Introduction
Clustering is a fundamental technique in data science, machine learning, and applied mathematics. At its core, it provides us a way to uncover hidden structure and patterns in data by grouping similar items — often represented them as vectors — based on how close they are to one another in some feature space.
In this article, I explore the problem of clustering a collection of vectors into meaningful groups, where similarity is typically measured by the distance between pairs of vectors. The focus is on one of the most well-known and widely used clustering methods: the K-Means algorithm. Along the way, I’ll demonstrate typical practical applications and provide Python examples for further illustration.
The Value of Clustering
Clustering is a fundamental and versatile technique used across a wide range of fields—including data science, machine learning, and mathematics—to uncover hidden structure and patterns in data.
In data science, clustering is often used in exploratory data analysis to reveal natural groupings within a dataset. These groupings may not be obvious at first glance, but once identified, can provide critical insights. For example, in a marketing context, clustering can help segment customers based on behaviour or purchasing patterns, making large, unwieldy datasets more manageable—and ultimately more useful. These segments can also improve the performance of downstream machine learning models by focusing them on more coherent subsets of data. Clustering can even help identify noise or anomalies, making it useful for tasks like fraud detection or outlier analysis.
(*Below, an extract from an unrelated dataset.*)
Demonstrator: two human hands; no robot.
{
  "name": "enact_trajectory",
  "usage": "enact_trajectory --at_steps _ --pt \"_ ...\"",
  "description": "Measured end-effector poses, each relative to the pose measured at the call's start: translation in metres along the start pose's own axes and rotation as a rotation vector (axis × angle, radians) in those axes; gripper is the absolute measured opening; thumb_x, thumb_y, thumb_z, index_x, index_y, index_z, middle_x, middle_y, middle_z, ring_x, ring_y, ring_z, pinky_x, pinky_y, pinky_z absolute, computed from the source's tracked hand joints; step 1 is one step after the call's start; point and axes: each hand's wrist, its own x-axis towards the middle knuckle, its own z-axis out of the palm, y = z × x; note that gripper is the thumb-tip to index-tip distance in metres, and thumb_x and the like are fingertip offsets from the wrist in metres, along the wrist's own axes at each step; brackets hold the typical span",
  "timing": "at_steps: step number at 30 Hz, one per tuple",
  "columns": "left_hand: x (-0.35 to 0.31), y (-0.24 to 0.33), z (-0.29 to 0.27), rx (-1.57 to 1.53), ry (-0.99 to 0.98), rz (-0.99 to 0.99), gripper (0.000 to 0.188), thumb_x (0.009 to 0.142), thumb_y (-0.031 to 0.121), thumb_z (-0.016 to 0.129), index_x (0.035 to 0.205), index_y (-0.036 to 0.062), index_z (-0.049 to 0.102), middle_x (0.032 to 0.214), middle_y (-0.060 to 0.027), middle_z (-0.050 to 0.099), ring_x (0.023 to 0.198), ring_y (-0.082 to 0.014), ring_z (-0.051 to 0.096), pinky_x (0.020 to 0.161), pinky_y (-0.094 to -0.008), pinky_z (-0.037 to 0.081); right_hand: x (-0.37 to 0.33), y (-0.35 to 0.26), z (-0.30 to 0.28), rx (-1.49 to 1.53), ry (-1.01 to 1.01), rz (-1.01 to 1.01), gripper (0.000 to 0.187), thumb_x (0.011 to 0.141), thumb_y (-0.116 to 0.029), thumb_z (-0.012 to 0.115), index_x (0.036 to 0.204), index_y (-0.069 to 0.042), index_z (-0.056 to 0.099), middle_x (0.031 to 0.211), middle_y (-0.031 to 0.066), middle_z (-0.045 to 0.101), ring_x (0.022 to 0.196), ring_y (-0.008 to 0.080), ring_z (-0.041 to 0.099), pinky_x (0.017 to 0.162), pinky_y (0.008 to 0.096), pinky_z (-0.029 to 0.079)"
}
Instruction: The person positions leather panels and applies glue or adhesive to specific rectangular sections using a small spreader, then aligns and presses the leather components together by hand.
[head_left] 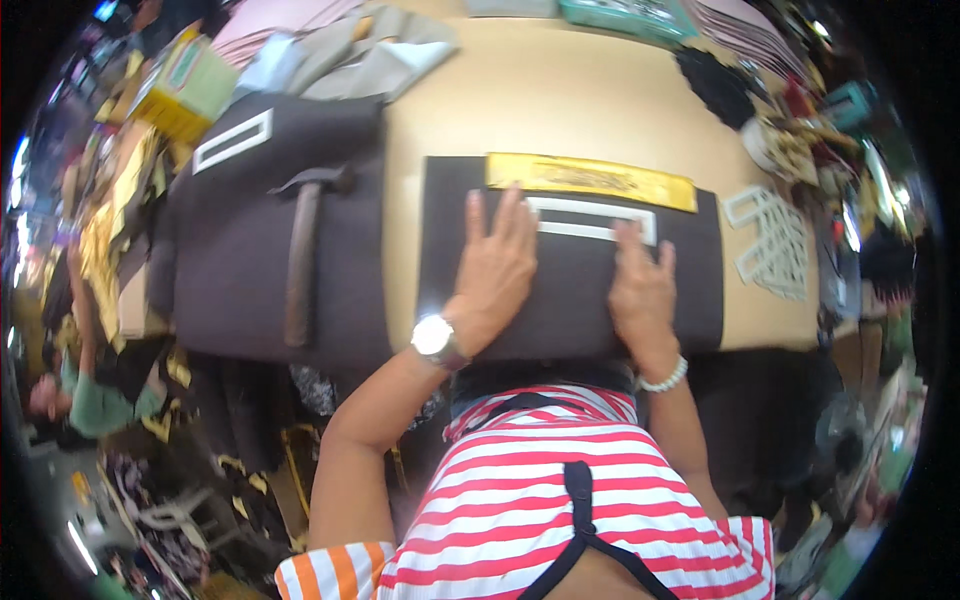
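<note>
Both hands lay flat, fingers spread: left hand (497, 262) and right hand (640, 285) pressing the dark panel (570, 300) at the table's (560, 100) near edge. White frame (592, 219) apparently beneath fingertips; even pressure advisable.

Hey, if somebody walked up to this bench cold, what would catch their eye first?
Probably the left hand and right hand pressed flat on a dark fabric panel at the near table edge, beside a white rectangular frame. Just beyond it lies a shiny gold strip. To the left, a hammer rests on a stack of dark fabric.
</note>
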Motion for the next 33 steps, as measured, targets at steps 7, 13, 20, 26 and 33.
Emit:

Another important use of clustering is in feature engineering. By assigning each data point to a cluster, we can create new features that encode group membership—features; the group similarities carry meaningful information for predictive models - meaning that has been engineered from the dataset.
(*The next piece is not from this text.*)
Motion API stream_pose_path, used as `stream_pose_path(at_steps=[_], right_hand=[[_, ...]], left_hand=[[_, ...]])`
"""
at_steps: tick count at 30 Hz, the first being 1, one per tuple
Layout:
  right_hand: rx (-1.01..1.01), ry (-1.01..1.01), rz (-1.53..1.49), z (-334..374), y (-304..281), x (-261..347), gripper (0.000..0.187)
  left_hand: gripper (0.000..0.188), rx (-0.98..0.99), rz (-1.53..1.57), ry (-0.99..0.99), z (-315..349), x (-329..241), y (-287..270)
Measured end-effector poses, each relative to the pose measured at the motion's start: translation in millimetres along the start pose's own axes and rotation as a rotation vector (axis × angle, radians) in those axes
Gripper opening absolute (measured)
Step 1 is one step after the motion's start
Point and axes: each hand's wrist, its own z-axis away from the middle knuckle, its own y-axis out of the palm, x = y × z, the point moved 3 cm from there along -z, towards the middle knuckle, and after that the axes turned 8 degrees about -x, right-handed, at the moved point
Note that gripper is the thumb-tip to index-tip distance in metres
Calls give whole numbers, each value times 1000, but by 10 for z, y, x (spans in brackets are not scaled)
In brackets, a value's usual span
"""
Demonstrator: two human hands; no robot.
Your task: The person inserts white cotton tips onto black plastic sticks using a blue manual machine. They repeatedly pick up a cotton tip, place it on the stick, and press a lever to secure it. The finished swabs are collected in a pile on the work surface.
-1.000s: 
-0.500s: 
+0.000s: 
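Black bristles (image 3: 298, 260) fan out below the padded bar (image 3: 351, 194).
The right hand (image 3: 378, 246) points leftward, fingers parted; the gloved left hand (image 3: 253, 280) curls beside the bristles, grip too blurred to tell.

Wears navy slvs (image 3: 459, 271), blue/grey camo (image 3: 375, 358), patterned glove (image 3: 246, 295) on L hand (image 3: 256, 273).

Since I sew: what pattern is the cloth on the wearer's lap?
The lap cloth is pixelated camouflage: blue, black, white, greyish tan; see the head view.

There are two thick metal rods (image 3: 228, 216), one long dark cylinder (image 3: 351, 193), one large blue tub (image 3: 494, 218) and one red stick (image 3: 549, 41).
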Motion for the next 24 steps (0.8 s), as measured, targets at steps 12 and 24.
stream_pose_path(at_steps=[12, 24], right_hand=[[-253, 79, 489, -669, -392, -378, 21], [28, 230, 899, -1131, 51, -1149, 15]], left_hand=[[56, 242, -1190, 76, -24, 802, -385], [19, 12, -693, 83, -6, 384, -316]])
In machine learning, clustering algorithms usually fall under the umbrella of unsupervised learning; that is, models that derive their insights from unlabeld data. Since it doesn’t require labeled data, it’s particularly useful in domains where labels are expensive or difficult to obtain. Clustering can serve as a preprocessing step (~ feature engineering) to generate pseudo-labels for semi-supervised learning, or to break a dataset into smaller, more homogeneous distributions that can be modeled independently.
Clustering is also helpful in dimensionality reduction. By summarizing groups of similar data points, it allows us to simplify complex, high-dimensional datasets into more digestible forms (typically with fewer dimensions). This can then aid in visualization and interpretation, especially in domains like image processing (e.g., segmenting images into meaningful regions) or natural language processing (e.g., topic modeling via semantic similarity of sentences). In fact, I used clustering for topic discovery in my presentation, “The Intersection of Artificial Intelligence and Ophthalmology” at XXX Congreso Boliviano de Oftalmología (see my review article here).
Finally, from a mathematical perspective, clustering helps identify geometric and statistical structure in data. It can reveal relationships between points in a metric space or model distributions within data, as in the case of Gaussian Mixture Models, which are often used in fields like population dynamics.
Types of Clustering
Before we get into the detail of the K-Means clustering algorithm lets briefly review some of the other algorithms that are popular within the data science and machine learning community. Each method has its strengths and trade-offs, and the right choice often depends on the shape of your data, the level of noise, and whether or not you know how many clusters to expect.
Hierarchical Clustering
This method builds a hierarchical tree of clusters i.e. a tree-like structure. It can be subdivided into two main types:
- Agglomerative (bottom-up): Starts with each data point as its own cluster and iteratively merges pairs of clusters based on a similarity metric.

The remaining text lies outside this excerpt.